* YOUR INSTRUCTIONS *
Every line from the line containing "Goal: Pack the" through the final line below is to be repeated exactly; no other line is.

* Stored dataset items *
━━━━━━━━━━

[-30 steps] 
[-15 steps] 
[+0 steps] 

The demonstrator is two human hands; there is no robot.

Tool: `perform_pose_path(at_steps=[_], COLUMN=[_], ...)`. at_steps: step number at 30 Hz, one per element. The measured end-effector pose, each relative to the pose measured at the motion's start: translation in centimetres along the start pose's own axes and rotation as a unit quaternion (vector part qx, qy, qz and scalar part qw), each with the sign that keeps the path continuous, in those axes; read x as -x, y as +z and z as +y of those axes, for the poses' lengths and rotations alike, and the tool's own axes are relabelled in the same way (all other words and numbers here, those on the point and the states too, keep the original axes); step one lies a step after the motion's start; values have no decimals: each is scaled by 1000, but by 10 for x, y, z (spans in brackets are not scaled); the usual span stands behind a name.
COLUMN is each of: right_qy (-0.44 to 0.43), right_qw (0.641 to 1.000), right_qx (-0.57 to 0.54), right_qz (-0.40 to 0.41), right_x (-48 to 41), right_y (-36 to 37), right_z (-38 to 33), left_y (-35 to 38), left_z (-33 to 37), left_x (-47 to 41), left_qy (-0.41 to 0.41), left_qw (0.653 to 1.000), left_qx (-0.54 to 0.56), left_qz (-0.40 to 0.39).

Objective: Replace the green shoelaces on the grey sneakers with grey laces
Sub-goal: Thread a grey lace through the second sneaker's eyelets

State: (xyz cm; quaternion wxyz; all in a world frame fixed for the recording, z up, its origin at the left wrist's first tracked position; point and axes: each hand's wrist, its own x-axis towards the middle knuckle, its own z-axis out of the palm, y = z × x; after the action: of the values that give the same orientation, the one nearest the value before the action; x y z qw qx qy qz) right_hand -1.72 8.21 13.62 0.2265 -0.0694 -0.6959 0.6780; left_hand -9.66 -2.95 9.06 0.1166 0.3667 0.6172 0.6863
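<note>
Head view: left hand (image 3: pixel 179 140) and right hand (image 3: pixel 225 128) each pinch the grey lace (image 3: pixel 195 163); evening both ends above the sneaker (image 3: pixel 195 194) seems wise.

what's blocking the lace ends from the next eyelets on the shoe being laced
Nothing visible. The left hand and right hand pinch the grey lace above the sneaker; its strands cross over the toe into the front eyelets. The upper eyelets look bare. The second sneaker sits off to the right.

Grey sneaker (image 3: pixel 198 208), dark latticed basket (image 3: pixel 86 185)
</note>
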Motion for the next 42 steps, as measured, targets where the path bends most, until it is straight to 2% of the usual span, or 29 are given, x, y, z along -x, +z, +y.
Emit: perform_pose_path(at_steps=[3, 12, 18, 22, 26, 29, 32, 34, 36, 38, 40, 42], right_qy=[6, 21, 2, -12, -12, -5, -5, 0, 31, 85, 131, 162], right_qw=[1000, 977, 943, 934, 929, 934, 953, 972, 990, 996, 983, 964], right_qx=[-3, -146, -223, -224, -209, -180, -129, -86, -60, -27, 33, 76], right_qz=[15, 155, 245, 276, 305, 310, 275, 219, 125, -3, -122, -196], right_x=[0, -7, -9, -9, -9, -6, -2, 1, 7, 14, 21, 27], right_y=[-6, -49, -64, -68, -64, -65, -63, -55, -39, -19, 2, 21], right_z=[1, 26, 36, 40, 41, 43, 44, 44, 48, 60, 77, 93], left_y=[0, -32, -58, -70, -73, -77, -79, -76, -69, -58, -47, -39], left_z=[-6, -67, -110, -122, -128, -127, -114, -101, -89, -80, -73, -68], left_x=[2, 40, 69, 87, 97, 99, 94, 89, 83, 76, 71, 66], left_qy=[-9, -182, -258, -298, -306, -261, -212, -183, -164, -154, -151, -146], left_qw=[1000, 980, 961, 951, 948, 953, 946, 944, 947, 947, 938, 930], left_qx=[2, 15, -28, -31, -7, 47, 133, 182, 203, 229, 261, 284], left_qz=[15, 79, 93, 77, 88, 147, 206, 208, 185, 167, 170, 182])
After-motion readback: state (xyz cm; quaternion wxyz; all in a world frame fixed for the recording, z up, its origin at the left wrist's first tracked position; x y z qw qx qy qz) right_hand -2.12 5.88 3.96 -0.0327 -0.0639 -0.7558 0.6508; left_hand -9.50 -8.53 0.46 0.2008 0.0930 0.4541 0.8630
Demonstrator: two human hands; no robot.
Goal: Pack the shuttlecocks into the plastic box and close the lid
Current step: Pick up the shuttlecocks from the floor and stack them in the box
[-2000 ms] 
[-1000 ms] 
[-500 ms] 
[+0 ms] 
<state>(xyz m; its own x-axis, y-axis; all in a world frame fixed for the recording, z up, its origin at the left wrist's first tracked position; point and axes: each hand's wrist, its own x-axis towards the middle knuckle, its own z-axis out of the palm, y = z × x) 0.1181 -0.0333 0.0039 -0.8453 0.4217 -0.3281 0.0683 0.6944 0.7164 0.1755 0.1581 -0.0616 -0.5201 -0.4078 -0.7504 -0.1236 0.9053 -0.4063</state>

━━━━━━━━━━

* ANSWER BOX *
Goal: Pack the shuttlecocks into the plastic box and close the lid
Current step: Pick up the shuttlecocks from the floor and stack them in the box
[-2000 ms] 
[-1000 ms] 
[-500 ms] 
[+0 ms] 
<state>(xyz m; its own x-axis, y-axis; all in a world frame fixed for the recording, z up, its origin at the left wrist's first tracked position; point and axes: each hand's wrist, its own x-axis towards the middle knuckle, its own z-axis out of the palm, y = z × x) 0.1181 -0.0333 0.0039 -0.8453 0.4217 -0.3281 0.0683 0.6944 0.7164 0.1755 0.1581 -0.0616 -0.5201 -0.4078 -0.7504 -0.1236 0.9053 -0.4063</state>

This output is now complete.